● Activity: Repeat the data exactly as it stands.

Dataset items
● ● ● ● ● ● ●

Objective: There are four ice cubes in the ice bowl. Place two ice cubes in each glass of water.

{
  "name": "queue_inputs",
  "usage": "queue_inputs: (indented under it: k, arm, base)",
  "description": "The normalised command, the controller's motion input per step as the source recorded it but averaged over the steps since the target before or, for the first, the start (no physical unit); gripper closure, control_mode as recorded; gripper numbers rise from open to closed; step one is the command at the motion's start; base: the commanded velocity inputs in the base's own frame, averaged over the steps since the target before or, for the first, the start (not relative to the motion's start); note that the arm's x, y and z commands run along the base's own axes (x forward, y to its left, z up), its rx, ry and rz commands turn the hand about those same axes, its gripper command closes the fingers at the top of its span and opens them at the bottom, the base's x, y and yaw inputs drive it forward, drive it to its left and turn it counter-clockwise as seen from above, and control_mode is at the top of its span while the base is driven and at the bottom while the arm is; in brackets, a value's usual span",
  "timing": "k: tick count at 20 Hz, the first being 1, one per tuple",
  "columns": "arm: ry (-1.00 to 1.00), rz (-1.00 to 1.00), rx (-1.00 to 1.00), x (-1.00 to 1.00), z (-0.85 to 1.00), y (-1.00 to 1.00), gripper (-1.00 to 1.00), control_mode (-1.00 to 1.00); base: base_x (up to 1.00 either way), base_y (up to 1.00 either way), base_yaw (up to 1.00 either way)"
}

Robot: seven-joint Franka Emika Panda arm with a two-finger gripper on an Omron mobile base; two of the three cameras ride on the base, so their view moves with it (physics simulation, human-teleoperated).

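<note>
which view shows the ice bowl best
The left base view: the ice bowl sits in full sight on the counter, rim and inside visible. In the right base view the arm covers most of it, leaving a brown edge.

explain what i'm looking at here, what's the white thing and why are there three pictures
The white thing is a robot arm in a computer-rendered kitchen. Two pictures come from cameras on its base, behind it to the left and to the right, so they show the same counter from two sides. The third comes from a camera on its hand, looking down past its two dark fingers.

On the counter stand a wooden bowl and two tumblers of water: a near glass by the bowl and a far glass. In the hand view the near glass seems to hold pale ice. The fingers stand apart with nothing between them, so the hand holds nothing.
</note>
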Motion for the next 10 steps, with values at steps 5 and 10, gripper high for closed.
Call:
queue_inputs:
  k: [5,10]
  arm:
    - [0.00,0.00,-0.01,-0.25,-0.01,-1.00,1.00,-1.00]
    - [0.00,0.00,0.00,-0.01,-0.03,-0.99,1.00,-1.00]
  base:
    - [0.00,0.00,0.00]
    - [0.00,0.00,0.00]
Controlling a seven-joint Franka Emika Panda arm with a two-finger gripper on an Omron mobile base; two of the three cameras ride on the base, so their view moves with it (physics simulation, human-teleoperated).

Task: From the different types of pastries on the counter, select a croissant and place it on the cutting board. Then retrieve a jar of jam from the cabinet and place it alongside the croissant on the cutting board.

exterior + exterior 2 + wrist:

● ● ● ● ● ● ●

● Solution for this task:
Objective: There are four ice cubes in the ice bowl. Place two ice cubes in each glass of water.

{
  "name": "queue_inputs",
  "usage": "queue_inputs: (indented under it: k, arm, base)",
  "description": "The normalised command, the controller's motion input per step as the source recorded it but averaged over the steps since the target before or, for the first, the start (no physical unit); gripper closure, control_mode as recorded; gripper numbers rise from open to closed; step one is the command at the motion's start; base: the commanded velocity inputs in the base's own frame, averaged over the steps since the target before or, for the first, the start (not relative to the motion's start); note that the arm's x, y and z commands run along the base's own axes (x forward, y to its left, z up), its rx, ry and rz commands turn the hand about those same axes, its gripper command closes the fingers at the top of its span and opens them at the bottom, the base's x, y and yaw inputs drive it forward, drive it to its left and turn it counter-clockwise as seen from above, and control_mode is at the top of its span while the base is driven and at the bottom while the arm is; in brackets, a value's usual span",
  "timing": "k: tick count at 20 Hz, the first being 1, one per tuple",
  "columns": "arm: ry (-1.00 to 1.00), rz (-1.00 to 1.00), rx (-1.00 to 1.00), x (-1.00 to 1.00), z (-0.85 to 1.00), y (-1.00 to 1.00), gripper (-1.00 to 1.00), control_mode (-1.00 to 1.00); base: base_x (up to 1.00 either way), base_y (up to 1.00 either way), base_yaw (up to 1.00 either way)"
}

Robot: seven-joint Franka Emika Panda arm with a two-finger gripper on an Omron mobile base; two of the three cameras ride on the base, so their view moves with it (physics simulation, human-teleoperated).

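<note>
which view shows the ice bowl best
The left base view: the ice bowl sits in full sight on the counter, rim and inside visible. In the right base view the arm covers most of it, leaving a brown edge.

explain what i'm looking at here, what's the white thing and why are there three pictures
The white thing is a robot arm in a computer-rendered kitchen. Two pictures come from cameras on its base, behind it to the left and to the right, so they show the same counter from two sides. The third comes from a camera on its hand, looking down past its two dark fingers.

On the counter stand a wooden bowl and two tumblers of water: a near glass by the bowl and a far glass. In the hand view the near glass seems to hold pale ice. The fingers stand apart with nothing between them, so the hand holds nothing.
</note>
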Motion for the next 10 steps, with values at steps 5 and 10, gripper high for closed.
Call:
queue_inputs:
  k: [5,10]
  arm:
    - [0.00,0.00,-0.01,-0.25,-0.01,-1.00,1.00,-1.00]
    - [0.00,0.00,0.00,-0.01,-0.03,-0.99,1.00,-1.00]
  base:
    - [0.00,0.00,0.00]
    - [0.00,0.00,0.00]
Controlling a seven-joint Franka Emika Panda arm with a two-finger gripper on an Omron mobile base; two of the three cameras ride on the base, so their view moves with it (physics simulation, human-teleoperated).

Task: From the different types of pastries on the counter, select a croissant and place it on the cutting board. Then retrieve a jar of jam from the cabinet and place it alongside the croissant on the cutting board.

exterior + exterior 2 + wrist:

What the exercise required is now complete.